**Your instructions:**
Find "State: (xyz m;" in the material below and restate exactly the line holding it together with every line that comes after.

**Provided data:**
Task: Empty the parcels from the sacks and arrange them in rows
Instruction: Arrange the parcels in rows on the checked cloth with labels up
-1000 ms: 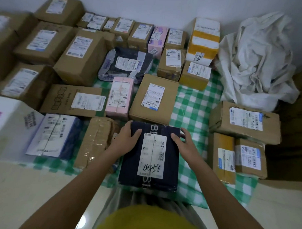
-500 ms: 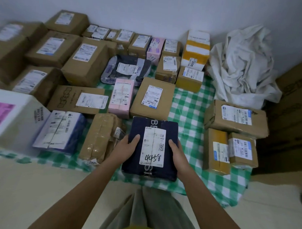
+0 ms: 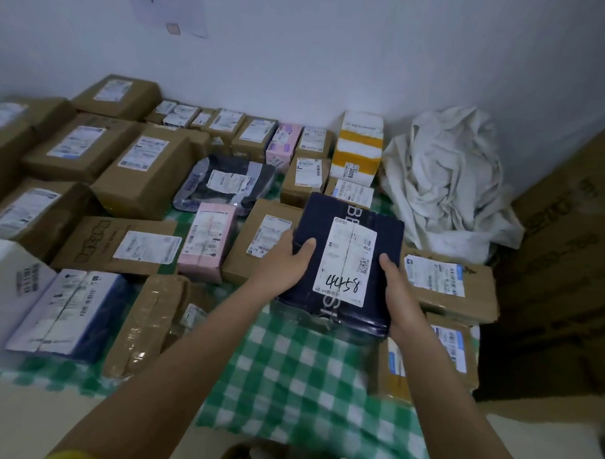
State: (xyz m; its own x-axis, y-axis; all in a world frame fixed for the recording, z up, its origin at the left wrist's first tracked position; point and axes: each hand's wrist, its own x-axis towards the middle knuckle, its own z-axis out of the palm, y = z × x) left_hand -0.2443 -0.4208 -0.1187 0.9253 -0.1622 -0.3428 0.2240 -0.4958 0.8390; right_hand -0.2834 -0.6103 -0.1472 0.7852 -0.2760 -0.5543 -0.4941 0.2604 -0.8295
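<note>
Dark navy parcel (image 3: pixel 344 265) with white label marked 4458, gripped at both side edges: left hand (image 3: pixel 286 263) clasping the left edge, thumb on top; right hand (image 3: pixel 399 301) clasping the right edge. Held tilted above the green-checked cloth (image 3: pixel 289 373), in front of a brown box (image 3: pixel 259 241) and beside a pink parcel (image 3: pixel 208 239). Rows of cardboard boxes (image 3: pixel 142 172) behind, along the wall. Crumpled white sack (image 3: pixel 447 179) in the far right corner

You're looking at a navy parcel (image 3: pixel 344 265) with a white label, a green-and-white checked cloth (image 3: pixel 299 377), brown boxes (image 3: pixel 145 172), a pink box (image 3: pixel 208 239), and a white sack (image 3: pixel 447 179).
</note>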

**Completed exercise:**
State: (xyz m; its own x-axis, y-axis; all in a world frame fixed for the recording, z up, its origin at the left wrist's first tracked position; point and axes: each hand's wrist, its own x-axis towards the middle knuckle, its own z-axis out of the palm, y = z × x) left_hand -0.2443 -0.4208 -0.1187 0.9253 -0.1622 -0.3428 0.2240 -0.4958 0.8390; right_hand -0.2834 -0.6103 -0.1472 0.7852 -0.2760 -0.5543 -0.4941 0.2604 -0.8295
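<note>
Dark navy parcel (image 3: pixel 344 265) with white label marked 4458, gripped at both side edges: left hand (image 3: pixel 286 263) clasping the left edge, thumb on top; right hand (image 3: pixel 399 301) clasping the right edge. Held tilted above the green-checked cloth (image 3: pixel 289 373), in front of a brown box (image 3: pixel 259 241) and beside a pink parcel (image 3: pixel 208 239). Rows of cardboard boxes (image 3: pixel 142 172) behind, along the wall. Crumpled white sack (image 3: pixel 447 179) in the far right corner

You're looking at a navy parcel (image 3: pixel 344 265) with a white label, a green-and-white checked cloth (image 3: pixel 299 377), brown boxes (image 3: pixel 145 172), a pink box (image 3: pixel 208 239), and a white sack (image 3: pixel 447 179).
</note>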

This is the complete output.